§ **TASK BRIEF**
From the entries below, please output exactly the lines starting at the one containing "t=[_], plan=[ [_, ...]" and ending at the one containing "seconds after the", both included.
• • •
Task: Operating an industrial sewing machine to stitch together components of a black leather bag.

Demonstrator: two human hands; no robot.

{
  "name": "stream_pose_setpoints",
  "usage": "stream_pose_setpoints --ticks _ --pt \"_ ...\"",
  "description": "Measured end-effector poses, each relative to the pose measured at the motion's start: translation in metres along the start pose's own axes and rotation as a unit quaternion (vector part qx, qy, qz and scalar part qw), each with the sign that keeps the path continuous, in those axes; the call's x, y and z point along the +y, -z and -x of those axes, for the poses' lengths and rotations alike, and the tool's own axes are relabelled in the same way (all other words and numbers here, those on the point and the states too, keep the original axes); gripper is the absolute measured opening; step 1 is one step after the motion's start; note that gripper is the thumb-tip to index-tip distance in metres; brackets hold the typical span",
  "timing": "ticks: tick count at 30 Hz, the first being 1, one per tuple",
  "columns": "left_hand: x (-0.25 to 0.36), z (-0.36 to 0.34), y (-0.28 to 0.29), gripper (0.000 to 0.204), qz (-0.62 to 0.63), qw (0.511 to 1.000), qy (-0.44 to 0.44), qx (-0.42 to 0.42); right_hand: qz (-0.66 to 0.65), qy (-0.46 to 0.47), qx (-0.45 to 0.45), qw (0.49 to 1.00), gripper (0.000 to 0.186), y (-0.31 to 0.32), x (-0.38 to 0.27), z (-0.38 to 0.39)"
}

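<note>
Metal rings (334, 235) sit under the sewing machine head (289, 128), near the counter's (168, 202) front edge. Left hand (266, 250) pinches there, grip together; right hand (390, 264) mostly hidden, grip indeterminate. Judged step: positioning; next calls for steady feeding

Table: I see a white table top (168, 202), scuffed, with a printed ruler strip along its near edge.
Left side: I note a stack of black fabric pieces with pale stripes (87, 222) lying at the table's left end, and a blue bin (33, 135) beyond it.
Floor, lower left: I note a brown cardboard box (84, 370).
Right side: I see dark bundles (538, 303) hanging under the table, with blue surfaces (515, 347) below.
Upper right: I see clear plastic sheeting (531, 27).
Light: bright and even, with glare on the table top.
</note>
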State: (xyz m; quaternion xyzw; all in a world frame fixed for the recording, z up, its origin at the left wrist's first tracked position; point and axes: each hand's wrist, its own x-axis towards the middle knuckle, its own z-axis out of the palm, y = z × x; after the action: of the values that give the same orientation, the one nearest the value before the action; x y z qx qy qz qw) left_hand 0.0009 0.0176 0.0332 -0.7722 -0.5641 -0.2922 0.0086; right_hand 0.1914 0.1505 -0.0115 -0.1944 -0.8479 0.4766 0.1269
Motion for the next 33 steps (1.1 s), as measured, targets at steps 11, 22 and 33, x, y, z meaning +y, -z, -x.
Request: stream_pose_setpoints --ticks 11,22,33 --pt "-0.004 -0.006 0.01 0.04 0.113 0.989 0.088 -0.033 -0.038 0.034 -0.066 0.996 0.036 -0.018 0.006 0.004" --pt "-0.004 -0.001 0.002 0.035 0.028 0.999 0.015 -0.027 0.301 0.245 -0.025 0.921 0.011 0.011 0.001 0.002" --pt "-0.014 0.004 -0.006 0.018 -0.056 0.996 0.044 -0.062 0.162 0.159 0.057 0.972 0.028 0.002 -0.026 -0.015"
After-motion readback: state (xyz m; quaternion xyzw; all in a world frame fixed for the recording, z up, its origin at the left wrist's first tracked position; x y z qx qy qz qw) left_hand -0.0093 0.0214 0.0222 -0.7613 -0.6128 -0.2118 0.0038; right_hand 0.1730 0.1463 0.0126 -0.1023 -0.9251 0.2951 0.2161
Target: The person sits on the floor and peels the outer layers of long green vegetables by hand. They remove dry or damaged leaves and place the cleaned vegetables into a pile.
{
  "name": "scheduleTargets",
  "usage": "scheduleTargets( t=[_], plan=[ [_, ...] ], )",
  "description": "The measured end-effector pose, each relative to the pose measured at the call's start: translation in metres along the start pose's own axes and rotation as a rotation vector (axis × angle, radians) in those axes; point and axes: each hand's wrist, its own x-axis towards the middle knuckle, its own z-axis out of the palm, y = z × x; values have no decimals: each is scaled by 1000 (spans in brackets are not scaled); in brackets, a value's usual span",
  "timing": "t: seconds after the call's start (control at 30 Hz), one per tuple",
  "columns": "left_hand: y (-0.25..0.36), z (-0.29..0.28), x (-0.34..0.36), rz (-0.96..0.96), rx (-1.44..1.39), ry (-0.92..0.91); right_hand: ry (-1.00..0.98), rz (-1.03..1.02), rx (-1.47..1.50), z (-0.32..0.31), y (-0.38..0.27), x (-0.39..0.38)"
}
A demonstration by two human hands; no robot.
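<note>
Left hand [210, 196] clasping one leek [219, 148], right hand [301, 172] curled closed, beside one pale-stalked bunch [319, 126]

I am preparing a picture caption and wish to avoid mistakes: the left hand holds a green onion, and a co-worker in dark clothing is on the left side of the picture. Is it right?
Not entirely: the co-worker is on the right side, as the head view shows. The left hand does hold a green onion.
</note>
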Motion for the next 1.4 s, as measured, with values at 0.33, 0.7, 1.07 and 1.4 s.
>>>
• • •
§ **EXERCISE SOLUTION**
  "usage": "scheduleTargets( t=[_], plan=[ [_, ...] ], )",
  "description": "The measured end-effector pose, each relative to the pose measured at the call's start: translation in metres along the start pose's own axes and rotation as a rotation vector (axis × angle, radians) in those axes; point and axes: each hand's wrist, its own x-axis towards the middle knuckle, its own z-axis out of the palm, y = z × x; values have no decimals: each is scaled by 1000 (spans in brackets are not scaled); in brackets, a value's usual span",
  "timing": "t: seconds after the call's start (control at 30 Hz), one per tuple",

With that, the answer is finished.